The teaming up of two bands that make dance music using angular guitars, screaming electro sounds and the occasional shouted chorus would lead most to believe this to be a typical nu-rave gig. But it was not.
This week’s interviewees, South Central (see below), were the supporting act. With their hoods up and lights beaming, they opened with ‘Aeon’ – a song which, after a creeping intro, bursts into a sci-fi journey with the rushing keyboards giving an oddly intergalactic feel to the old Concorde2 venue. Tracks such as ‘Golden Dawn’, ‘New Enemy’ and ‘Castle of Heroes’ injected the obligatory neon-tinted teenage frustration into the set, yet maintained a distinctly classic dark dance sound by way of fast rhythms and built up choruses.
‘The Day I Die’ and ‘Revolution’ show that they can put good lyrics over their instrumental dance tunes, and the addition of vocoders and synthesisers brings back that robotic feel. A rocky cover of techno anthem ‘Higher State of Consciousness’, although slightly lost on the young audience, showed their true love of the genre and their mission to push its boundaries to the limit.
“fuck politics, let’s dance!”
Then on came headliners Does It Offend You, Yeah?. After more of a burn up than a warm up from South Central, watching the crowd react to the progressively hyper ‘Weird Science’ was like watching a fusion of testosterone and oestrogen explode on the dance floor.
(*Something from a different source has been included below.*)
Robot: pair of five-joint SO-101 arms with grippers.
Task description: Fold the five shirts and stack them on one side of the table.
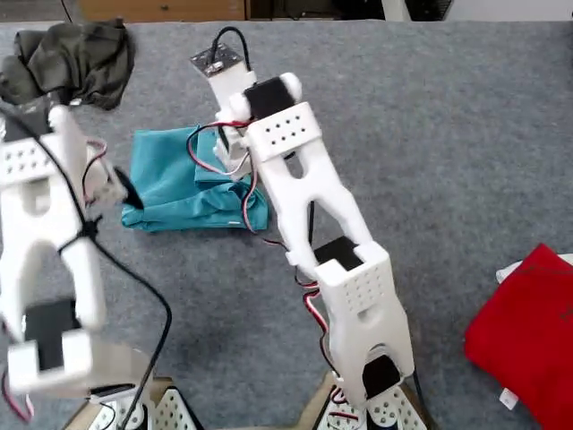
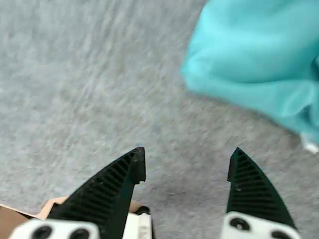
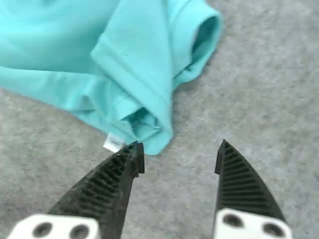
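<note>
While we hold both jaws wide, our left gripper (image 2: 189,152) hovers just beside the teal shirt (image 2: 259,55), our right gripper (image 3: 180,144) over its corner on the grey table (image 1: 430,134).

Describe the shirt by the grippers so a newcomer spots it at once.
On the grey table, look left of centre in the high view. The teal shirt lies there partly folded, with the open right gripper at its edge. Its neighbours differ: the dark green shirt is crumpled in the far left corner, the red shirt lies at the right edge.
</note>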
This reaction continued throughout the set with the constant thrashing guitars, pulsing beats and erratic lights only spurring the crowd on.
Tracks such as ‘Being Bad’ and ‘Let’s Make Out’ fused a simple nu-rave formula with post-punk choruses which allowed the crowd to release their angst straight towards the stage.
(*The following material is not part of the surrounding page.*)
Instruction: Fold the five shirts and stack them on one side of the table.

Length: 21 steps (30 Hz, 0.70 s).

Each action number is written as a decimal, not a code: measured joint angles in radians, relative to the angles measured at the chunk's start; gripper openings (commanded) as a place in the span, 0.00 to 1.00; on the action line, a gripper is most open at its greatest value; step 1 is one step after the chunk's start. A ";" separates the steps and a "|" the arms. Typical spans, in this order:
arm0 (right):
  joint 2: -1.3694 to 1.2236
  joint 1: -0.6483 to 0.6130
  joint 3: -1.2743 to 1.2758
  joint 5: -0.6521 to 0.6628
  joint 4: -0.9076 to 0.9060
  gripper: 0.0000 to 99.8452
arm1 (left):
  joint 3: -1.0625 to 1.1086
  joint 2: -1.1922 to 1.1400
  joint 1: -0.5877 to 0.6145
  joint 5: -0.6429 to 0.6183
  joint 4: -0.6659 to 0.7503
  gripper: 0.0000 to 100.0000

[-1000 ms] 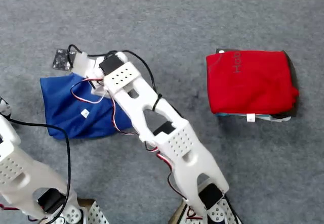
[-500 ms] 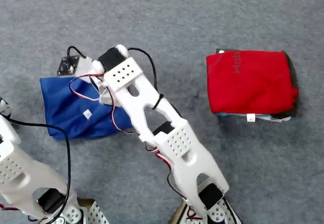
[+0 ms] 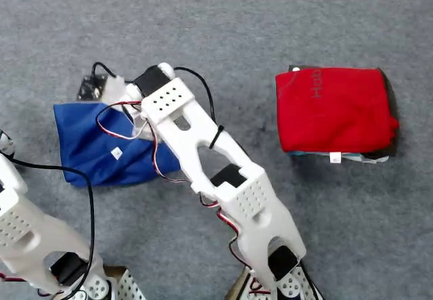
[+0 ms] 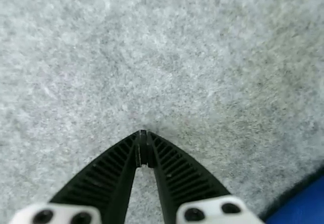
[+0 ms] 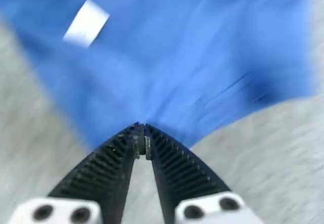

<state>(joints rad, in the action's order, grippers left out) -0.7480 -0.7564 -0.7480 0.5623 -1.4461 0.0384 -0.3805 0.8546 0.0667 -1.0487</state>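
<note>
Jaws on my right gripper (image 5: 141, 133) are pressed together on nothing, with the blue shirt (image 5: 167, 57) just past their tips. I should open wide, lower over its near edge and pinch every layer, though blur hides how many. My left gripper (image 4: 142, 135), also closed, idles over bare table (image 4: 152, 42).

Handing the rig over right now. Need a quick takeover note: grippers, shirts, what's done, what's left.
Left gripper: shut, empty, over bare table.
Right gripper: shut, nothing between the fingers, over the blue shirt near its edge.
Red shirt: folded, tops the stack on the table's other side; layers beneath show only as edges, count unclear.
Done: stack built; blue shirt looks folded.
Left: probably move the blue shirt onto the stack.
</note>
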 measured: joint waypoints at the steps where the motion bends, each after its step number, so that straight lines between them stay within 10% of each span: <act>1: -0.011 0.000 0.000 0.000 0.063 0.00 | 0.000 0.000 0.000 0.000 0.000 0.02; 9: -0.153 0.000 -0.008 0.000 0.232 0.00 | 0.000 0.000 0.000 0.000 0.000 0.02; 21: -0.161 0.000 -0.269 0.000 -0.302 0.00 | 0.000 0.000 0.000 0.000 0.000 0.02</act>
<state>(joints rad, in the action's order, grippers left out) -0.9091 -0.7564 -1.0165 0.5623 -1.7484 0.0384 -0.3805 0.8546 0.0667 -1.0487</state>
The brilliant ‘Dawn of the Dead’ had catchy flowing lyrics and melodies, which could see them crash into the mainstream while their closing song, and probably their biggest hit, ‘We Are Rockstars’, allowed the four band members to whip up every last modicum of energy in the crowd and finish on a riotous high.
With both bands looking for success (they both deserve it), it’s clear that due to the British love of pigeon-holing, these dance-electro-punk-rave-rock upstarts are finding it difficult to find their place. South Central and DIOYY are both much more than cheap, made-for-Skins creations, as many new bands today seem to be, and it’s good to see something new on stage.
However, before it gets too analytical, I must ask you to remember – as front man Morgan Quaintance announced before ‘Battle Royale’ – “fuck politics, let’s dance.”